魔味 旅行
我們和一些沒有共同之處的事物保持聯係。我們的思想,我們的理解,我們的生命,我們的技藝,在這方麵都發揮作用。一陣陣的感覺,紛亂的環境,時機和事變,出乎意料的直覺,新聞,危險,總之,這些白日的飛箭把我們喚醒。我們之所以受到請求,站立著,利害相關,感到緊張,我們之所以是生氣勃勃的,這是因為我們知道,因為我們希望發生無法預料的事情……——米歇兒·塞爾
一個形象
我現在讓回憶進入了我的旅行生活,我之所以旅行是因為有未知的事物等待著我。1970年的春天,在我短促的旅行中突然降臨了一個形象,我麵前的那片風景地隱藏著一個人,當他出現時我確實在旅行,是我獨自一人的短途旅行,他不像是從風景地中鑽出來的人,我看不清楚他的形象,他正彎腰修理著一台紅色拖拉機,我想,他是這台拖拉機的主人,他會駕駛這輛紅色拖拉機,那一時期我迷戀著任何拖拉機,因為它的轟鳴,甚至是它發出來的噪聲對我都是一種襲擊,我經常逃出教室跑到曠野上去看拖拉機留下的車轍,在泥沼裏,在騰起水窪的泥土上,在形成路的任何一個地方隻要你尋找總會看見拖拉機轟鳴過去之後的車轍,這是一種充滿真實細節的尋找,它概括我的心靈在逾越,並且在車轍凸出的平麵上體驗著物體的消逝。

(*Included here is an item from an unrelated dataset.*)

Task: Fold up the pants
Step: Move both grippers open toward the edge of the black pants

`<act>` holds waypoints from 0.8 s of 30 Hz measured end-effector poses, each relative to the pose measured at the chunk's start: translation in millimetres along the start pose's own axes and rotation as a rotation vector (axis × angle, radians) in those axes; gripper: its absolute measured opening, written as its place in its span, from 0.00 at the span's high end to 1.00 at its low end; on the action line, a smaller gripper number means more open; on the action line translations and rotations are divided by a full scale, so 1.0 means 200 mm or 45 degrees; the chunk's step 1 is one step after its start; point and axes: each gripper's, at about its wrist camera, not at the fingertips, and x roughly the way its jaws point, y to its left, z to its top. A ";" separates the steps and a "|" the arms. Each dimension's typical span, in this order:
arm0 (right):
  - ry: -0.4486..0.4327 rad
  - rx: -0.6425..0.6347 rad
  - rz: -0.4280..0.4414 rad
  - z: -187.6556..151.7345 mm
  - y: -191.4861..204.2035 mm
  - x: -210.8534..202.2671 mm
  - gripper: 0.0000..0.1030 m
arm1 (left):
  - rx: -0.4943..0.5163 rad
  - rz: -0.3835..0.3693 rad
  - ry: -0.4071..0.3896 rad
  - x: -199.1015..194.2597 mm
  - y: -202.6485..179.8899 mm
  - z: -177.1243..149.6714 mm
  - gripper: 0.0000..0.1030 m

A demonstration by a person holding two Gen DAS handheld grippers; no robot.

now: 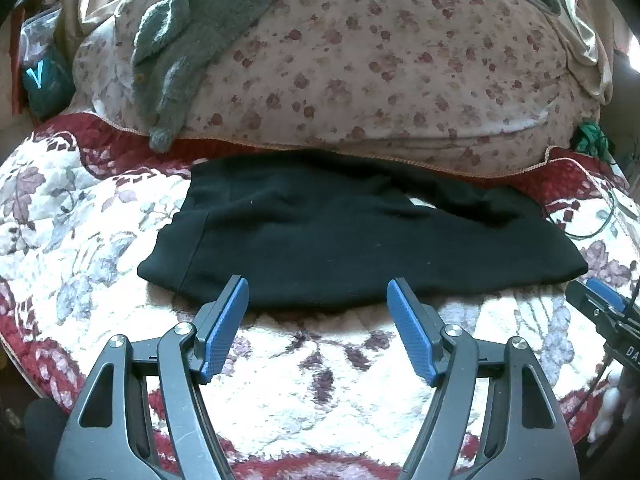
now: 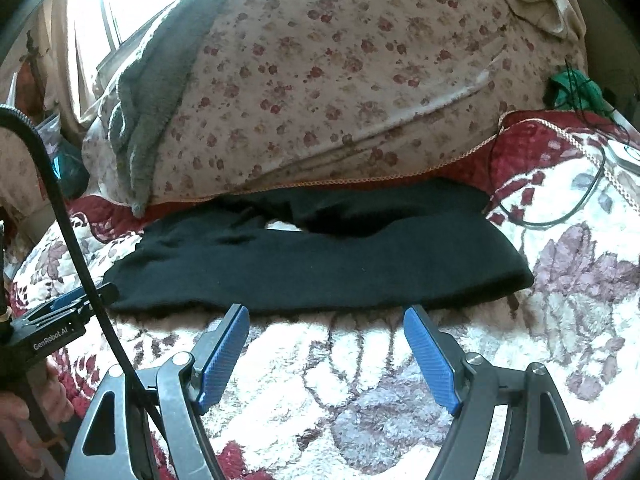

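Left gripper (image 1: 318, 304) and right gripper (image 2: 326, 332) both hover with jaws spread wide, nothing between the blue pads (neither touches cloth). Just beyond them the black pants (image 1: 340, 236) lie folded flat on the floral blanket (image 1: 80, 220). Farther back: a floral pillow (image 1: 380, 60) bearing a grey towel (image 1: 192, 40).

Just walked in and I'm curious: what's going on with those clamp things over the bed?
A person is folding black pants with a hand-held gripper in each hand. The pants lie folded into a flat strip on the floral blanket, in front of a flowered pillow. The left gripper and the right gripper are both open and empty, poised over the pants' near edge.
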 end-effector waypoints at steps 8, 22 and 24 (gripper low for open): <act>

此刻,在我獨自旅行中,一個形象湧現出來,“視覺的形象是如此清晰,它們如此自然地形成概括生活的畫卷”,從眼前馳過的風景與那個形象聯係在一起,我站在不遠處,我一直希望他再起身又來,我想看清楚一個拖拉機手的麵孔,看清楚拖拉機主人的形象,因為這裏有我喜歡的氣氛,紅色拖拉機突然停頓在原地,它的機身出了故障,然而,他始終在修理他的拖拉機,他無視我的等待,他根本不知道一個旅行中的小姑娘,她讓她的十二歲突然就此沉溺於這氣氛,這凝固的畫麵,而這完全是因為在這短促的旅行中出現了拖拉機和一個看不見的形象。
由於時間的催促,我不得不離開了旅行中看不見的那個拖拉機手的形象,我想,我的天性中一直保持著一種令我驚喜的幻想,那就是無論我在何處何地旅行和生活,我一直會在引導我前行的那個迷宮中產生虛妄中的幻想,而且這幻想無休止地盤桓於一個具體的時間裏。從那個看不見的拖拉機手的麵孔上,從他降臨的形象裏,那次短促的旅行給我帶來了一個不圓滿的回憶,當我結束旅行推開家門時,我將那個看不見的形象作為回憶編造好放在記憶的圖紙上,一旦我有機會,我會在一遍又一遍重複的講述中編織那個形象。
一個形象究竟占據了多少年,在我記憶的深處,這個形象一直沒有與後來許多看不見的形象重疊、混淆在一起,因為它始終是模糊的。
刹那
所有一切如果與刹那間的感受相比,都顯得不足為奇,也許因為人在旅行中,隻有意想不到的東西才能抑製住我們的憂愁。旅行是一次憂愁的漫遊,為了將其累贅拋其身後,為了尋找生命中憂愁與欣喜的一次奇物結合。刹那間湧現的氣味、景色、草帽、小鎮、旅館、事件……使我的神經抑製住了憂愁了嗎?
那確實對於我來說是一次憂愁的旅行,憂愁是為了不得不拋棄的初戀,那時候我已經十八歲了,人在這樣的時刻經曆的初戀大部分隻屬於她們講述中的一次失敗的體驗。所以,我開始了旅行,那時候我就像是波浪,一堆波浪,渴望著認識別的事物,因為我由波浪湧到了岸上,我開始對過去的事執懷疑態度,我徘徊在特粗糙的牆壁之下,開始了那次旅行,這有點像威拉·凱瑟在小說中寫道的:“沙丘、蚱蜢和蟬,所有在清晨蘇醒和發出唧唧聲的小蟲,延伸到遠方的高地,對所有寬闊平原的無限懷念。在平原中有我的家;在很久以前的驚奇心情曾想象到在它生前的晦暗年代中某些事令人絕望,某些事又令人愉快。”我需要出門,為了擺脫初戀來一場旅行,就這樣一隻刹那間出現的蝴蝶使我在同樣的一刹那抑製住了憂愁。在我有些文字中,我不厭其煩地寫到蝴蝶,它們動人的身體和飛翔時的輕盈一次又一次地征服了我。